**Work instructions:** Beneath this line are the data; copy exactly the part of them that opens with the line containing "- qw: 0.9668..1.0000" and closes with the line containing "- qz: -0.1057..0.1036", and only that part.

**Supplied information:**
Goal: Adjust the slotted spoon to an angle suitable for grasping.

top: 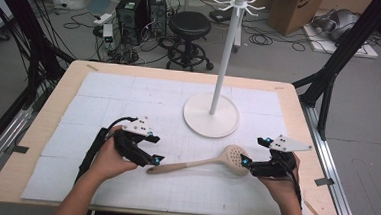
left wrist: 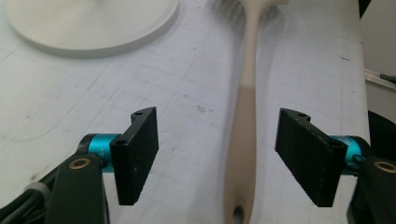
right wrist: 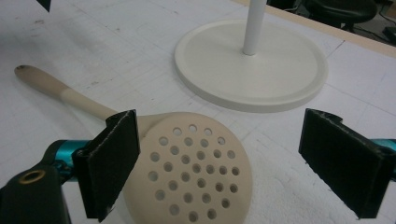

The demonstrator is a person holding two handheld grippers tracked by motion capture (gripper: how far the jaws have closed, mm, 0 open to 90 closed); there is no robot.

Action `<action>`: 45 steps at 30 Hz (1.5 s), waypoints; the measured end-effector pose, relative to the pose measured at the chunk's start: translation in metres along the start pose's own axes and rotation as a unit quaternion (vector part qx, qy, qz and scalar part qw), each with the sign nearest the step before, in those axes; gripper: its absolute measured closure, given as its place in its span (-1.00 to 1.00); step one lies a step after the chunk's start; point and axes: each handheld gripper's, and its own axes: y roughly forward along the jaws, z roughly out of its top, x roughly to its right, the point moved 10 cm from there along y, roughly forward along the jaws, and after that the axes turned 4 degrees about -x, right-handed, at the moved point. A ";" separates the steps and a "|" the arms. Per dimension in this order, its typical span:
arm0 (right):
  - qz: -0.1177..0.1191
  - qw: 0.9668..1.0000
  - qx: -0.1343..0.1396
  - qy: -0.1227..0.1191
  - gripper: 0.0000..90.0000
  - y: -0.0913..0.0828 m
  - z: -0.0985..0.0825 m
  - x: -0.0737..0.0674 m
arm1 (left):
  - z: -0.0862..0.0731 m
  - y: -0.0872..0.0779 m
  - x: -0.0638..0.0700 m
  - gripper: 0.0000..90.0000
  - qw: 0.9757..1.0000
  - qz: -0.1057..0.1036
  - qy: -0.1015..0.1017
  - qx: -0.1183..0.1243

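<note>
A beige slotted spoon [top: 202, 163] lies flat on the white mat, its handle end toward the left and its perforated head [right wrist: 191, 172] toward the right. My left gripper [top: 154, 147] is open over the handle end. In the left gripper view the handle [left wrist: 243, 140] runs between the jaws of this gripper [left wrist: 219, 144] and neither pad touches it. My right gripper [top: 252, 151] is open at the spoon's head. In the right gripper view the head lies between the wide jaws of that gripper [right wrist: 229, 158], close to the left pad.
A white rack stand with a round base [top: 211, 120] and a tall pole [top: 225, 54] stands on the mat [top: 129, 98] just behind the spoon. Beyond the table's far edge are a black stool [top: 189, 25], computer cases [top: 134, 9] and cardboard boxes [top: 294, 8].
</note>
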 end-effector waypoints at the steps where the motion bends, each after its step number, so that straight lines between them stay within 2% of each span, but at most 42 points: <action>1: 0.000 1.000 0.000 0.000 -0.74 0.000 0.000 0.000 | 0.000 0.000 0.000 -0.38 1.000 0.000 0.000 0.000; 4: 0.001 1.000 -0.001 -0.003 -0.74 0.001 0.000 0.000 | -0.005 -0.007 -0.002 -0.42 1.000 -0.005 -0.008 0.014; 8: 0.003 1.000 -0.004 -0.003 -0.74 0.001 -0.001 -0.001 | -0.014 -0.014 -0.011 -0.46 1.000 0.000 -0.015 0.018; 12: 0.007 1.000 -0.006 -0.003 -0.74 0.001 -0.001 -0.003 | -0.016 -0.021 -0.017 -0.60 0.999 0.009 -0.023 0.032; 16: 0.008 1.000 -0.005 -0.004 -0.74 0.000 0.000 -0.004 | -0.016 -0.029 -0.021 -0.65 0.999 0.015 -0.026 0.043; 21: 0.010 1.000 -0.007 -0.004 -0.74 0.001 0.001 -0.005 | -0.016 -0.033 -0.023 -0.67 0.998 0.016 -0.031 0.048; 25: 0.013 1.000 -0.007 -0.011 -0.74 0.001 0.003 -0.008 | -0.017 -0.034 -0.026 -0.68 0.998 0.022 -0.028 0.045; 33: 0.018 1.000 -0.014 -0.019 -0.74 0.004 0.005 -0.013 | -0.017 -0.043 -0.027 -0.72 0.998 0.030 -0.022 0.053; 45: 0.026 0.999 -0.014 -0.027 -0.74 0.006 0.011 -0.017 | -0.022 -0.054 -0.033 -0.74 0.997 0.040 -0.028 0.058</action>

**Exercise result:**
  - qw: 0.9668..1.0000
  - qx: -0.1343..0.1396
  - qy: -0.1227..0.1191
  - gripper: 0.0000..90.0000
  - y: -0.0913..0.0828 m
  - z: -0.0985..0.0825 m
  - x: -0.0737..0.0674 m
arm1 (left):
  - z: -0.0862..0.0731 m
  - y: -0.0872..0.0779 m
  - x: -0.0638..0.0700 m
  - gripper: 0.0000..90.0000
  - qw: 0.9757..1.0000
  - qz: -0.1057..0.1036

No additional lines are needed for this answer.